● YOUR TASK
Repeat word for word the lines from the top of the records through the line containing "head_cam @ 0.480", and skip the pictures.

● DATA FOR THIS TASK
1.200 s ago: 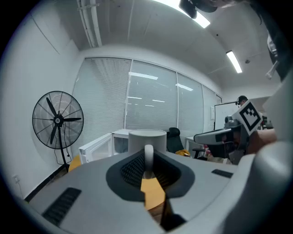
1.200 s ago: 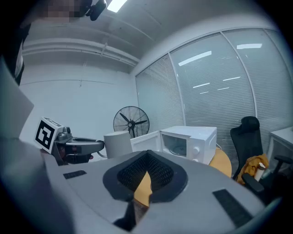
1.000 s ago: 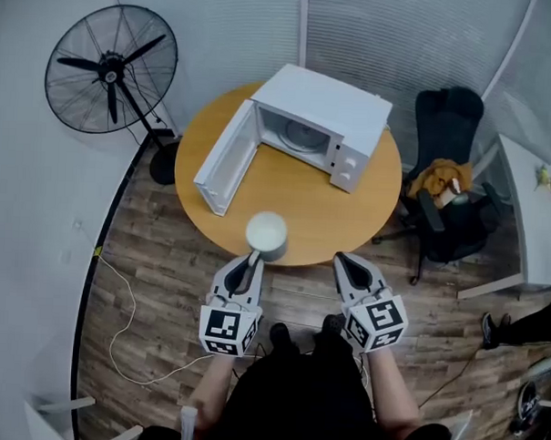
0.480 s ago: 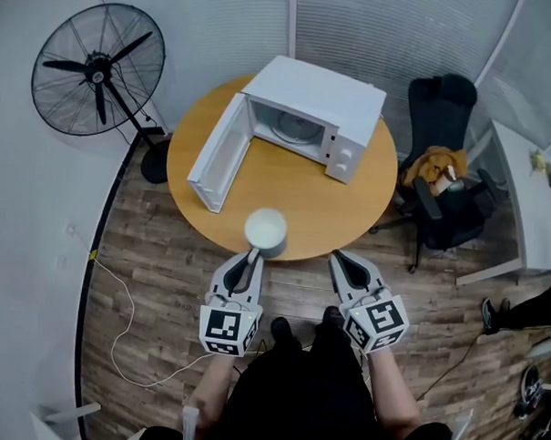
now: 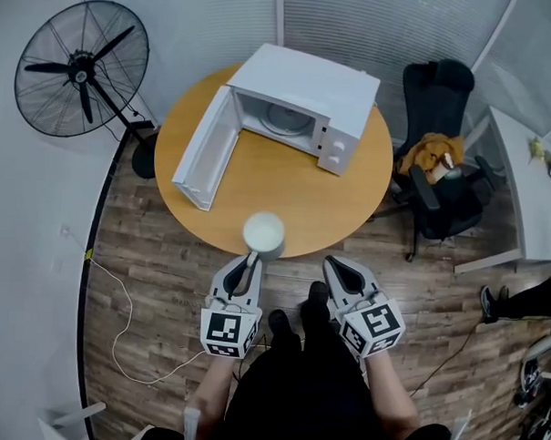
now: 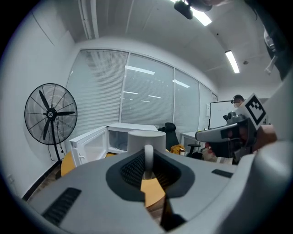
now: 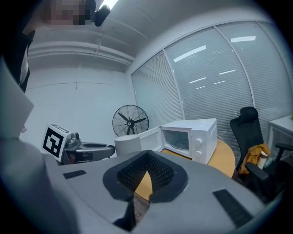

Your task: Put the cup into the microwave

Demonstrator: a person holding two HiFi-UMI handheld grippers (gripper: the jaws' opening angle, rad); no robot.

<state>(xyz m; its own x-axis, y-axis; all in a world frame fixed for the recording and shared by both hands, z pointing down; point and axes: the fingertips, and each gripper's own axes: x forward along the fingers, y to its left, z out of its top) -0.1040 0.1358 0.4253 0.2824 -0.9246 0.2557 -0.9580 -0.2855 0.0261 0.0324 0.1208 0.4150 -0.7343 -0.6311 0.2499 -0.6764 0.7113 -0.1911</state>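
Left tool [image 5: 249, 260] was clamped only on the handle [image 6: 148, 160] of the cup [image 5: 264, 232], well short of the microwave [image 5: 304, 93], so the cup could be swung loose, while the right tool [image 5: 334, 265] was closed on nothing.

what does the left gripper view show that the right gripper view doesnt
Only the left gripper view: the cup's handle pinched in the left claw, with the right claw off to one side. Only the right gripper view: the right claw's own tips together on nothing, the microwave's knobs, and the left claw off to one side. Both: the cup, the open microwave, the fan, the round table and the black chair.
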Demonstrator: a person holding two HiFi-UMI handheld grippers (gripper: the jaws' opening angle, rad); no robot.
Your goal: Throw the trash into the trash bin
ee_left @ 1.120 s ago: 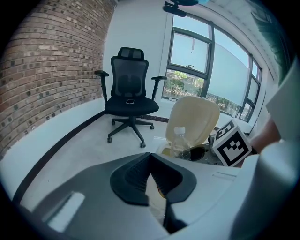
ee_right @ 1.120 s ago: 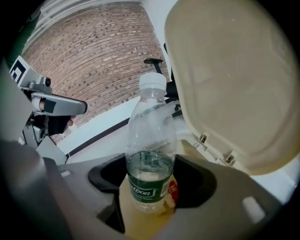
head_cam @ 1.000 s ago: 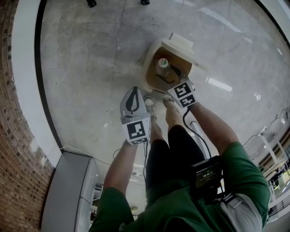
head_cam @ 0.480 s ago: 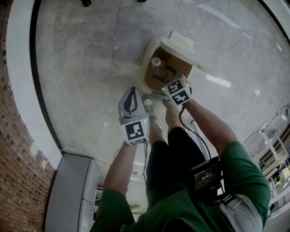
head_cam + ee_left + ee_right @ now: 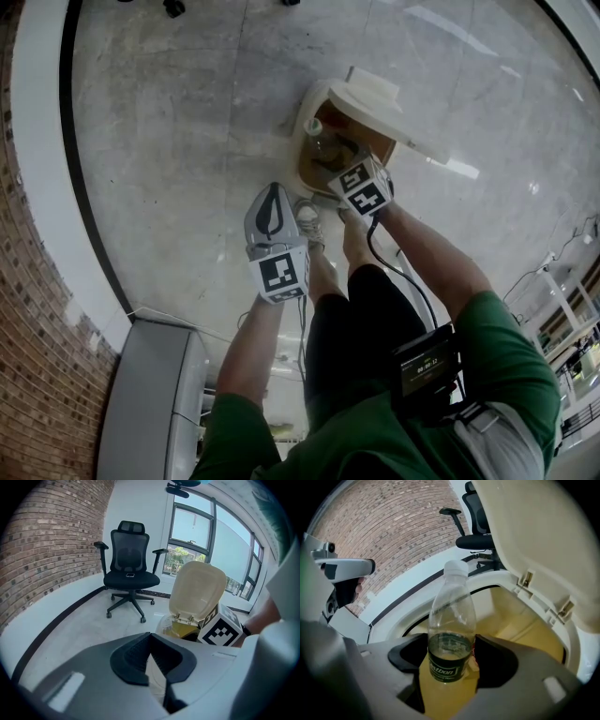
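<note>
Over the mouth of the trash bin [image 5: 302, 152], toward 12 o'clock from the person's shoes [image 5: 309, 223], the right gripper [image 5: 339, 161] has its jaws clamped on the lower body of a clear plastic bottle [image 5: 450, 620]. The lid [image 5: 384, 94] stands raised, and the yellow interior shows beneath the bottle. The left gripper [image 5: 279, 187], at 7 o'clock from the bin, has its jaws drawn together on nothing.

Assessment: carrying and positioning appear complete. The bottle is not yet dropped, so release into the bin remains.

Orientation: in the right gripper view the bottle's long axis is upright, white cap at 12 o'clock. In the head view the cap points to about 11 o'clock, away from the person
</note>
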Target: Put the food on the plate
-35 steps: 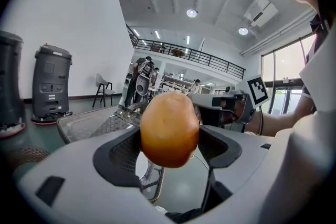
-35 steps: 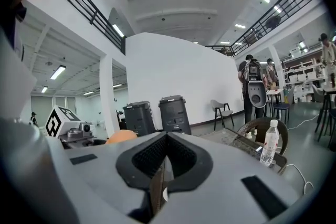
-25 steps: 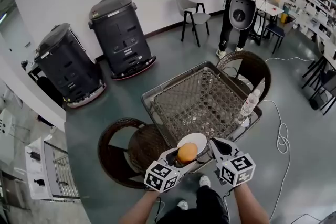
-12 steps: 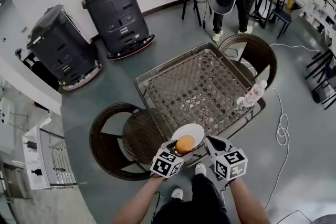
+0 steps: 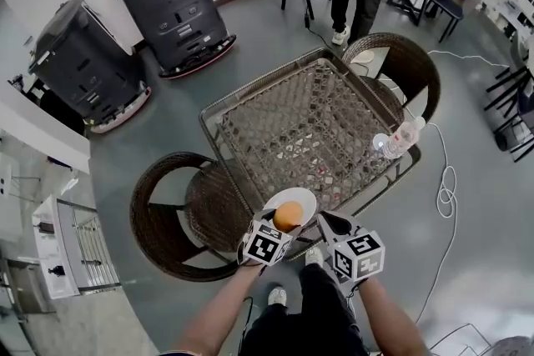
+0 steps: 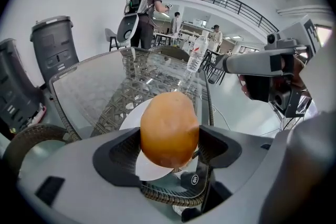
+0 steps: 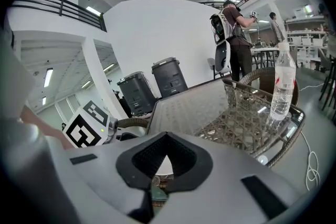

● ANSWER BELOW
1.200 s ago: 
1.200 s ago: 
1.000 s ago: 
0.480 s ago: 
now: 
now: 
now: 

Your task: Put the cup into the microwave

Demonstrator: a person holding two HiFi-UMI handheld grippers (gripper: the jaws' opening angle, rad); no robot.

<state>(xyz m; its own x-axis, y-axis; all in a world frame fixed for the recording and shared by both hands, z pointing down; point and axes: the fingertips, and each gripper's own axes: x forward along the fingers, y to its left, z out of its top) -0.1040 0.1358 0.4253 0.2824 -0.9246 0.2557 -0.9580 -0.2855 0.0261 0.0324 0.1208 0.4150 -0.7343 -0.6311 0.2499 -0.6764 0.7113 -0.1911</state>
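Left tool [image 5: 249, 260] was clamped only on the handle [image 6: 148, 160] of the cup [image 5: 264, 232], well short of the microwave [image 5: 304, 93], so the cup could be swung loose, while the right tool [image 5: 334, 265] was closed on nothing.

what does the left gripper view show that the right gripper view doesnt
Only the left gripper view: the cup's handle pinched in the left claw, with the right claw off to one side. Only the right gripper view: the right claw's own tips together on nothing, the microwave's knobs, and the left claw off to one side. Both: the cup, the open microwave, the fan, the round table and the black chair.
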Demonstrator: a person holding two HiFi-UMI handheld grippers (gripper: the jaws' opening angle, rad); no robot.
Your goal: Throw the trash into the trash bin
ee_left @ 1.120 s ago: 
ee_right @ 1.120 s ago: 
head_cam @ 1.000 s ago: 
head_cam @ 0.480 s ago: 

This exercise requires no further output.